It's not hear say, I haven't owned both but tested both and for me it wasn't worth £24,000 more. £37k for CBA / £61k for DBA - January 2012.


Revised front and rear bumpers incl new rear diffuser
LED Daytime running lights
Improved aerodynamic efficiency

Now rated 530hp/448lbft (+50hp, +14lbft tq)
Engine boost pressure increase from 10.8psi to 13.0psi
Revised intakes, red trim engine cover, exhaust piping
New ECM and TCM mapping
Launch Control "4" standard, warrantied
Fuel save "eco" mode on transmission switch
2WD mode on transmission switch for low speed 2WD use

Revised suspension geometry
Revised damping and spring rates 
Revised damper construction
Carbon composite front strut reinforcement
Reinforced chassis firewall

Larger 15.4" Front rotors (+0.4") with new construction

Blue primary gauge MFD
Revised interior materials
Revised premium seat design & materials
Carbon finished center HVAC controls
Carbon finished lower console panel

Everything in red can be changed and largely improved for under £8k. That means everything not in red is worth £16k?
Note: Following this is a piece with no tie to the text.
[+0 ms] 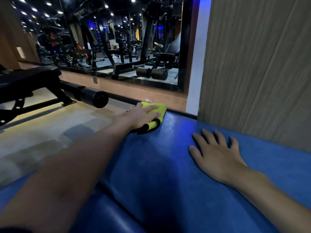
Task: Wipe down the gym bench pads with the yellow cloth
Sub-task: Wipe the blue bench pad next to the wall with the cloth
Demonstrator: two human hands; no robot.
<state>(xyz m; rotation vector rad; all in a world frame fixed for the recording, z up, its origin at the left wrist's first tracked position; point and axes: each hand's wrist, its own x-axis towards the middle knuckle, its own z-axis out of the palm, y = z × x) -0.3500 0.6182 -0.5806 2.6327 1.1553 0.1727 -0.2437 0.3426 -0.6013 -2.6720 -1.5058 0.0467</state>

I 'personally' don't think that different bumpers, DRL's, and a few interior bits make £16,000 difference therefore I didn't buy a DBA car.

To say you can't compare the 2 without having owned one even if you've driven one for over 2,000 miles over the past few years seems ridiculous.

I'm not prepared to go and buy one and go... yep... my conclusion is correct £16,000 for blue dash lights and few bits of carbon interior wasn't justified.

If I was that fussed I feel pretty confident I can for £16,000 find someone who will change my dash LED's, fit a few carbon bits and retrim my seats with 'DBA' logos.

I do like the debate though and the fact everyone is putting points across with own personal opinions and reasons without any conflict between members. I guess the simple summary would be everyone has different opinions and tastes when it comes to cars and the GT-R offers variables that seems to tailor everyone regardless of what they want from the car be it left stock, tuned and various other options.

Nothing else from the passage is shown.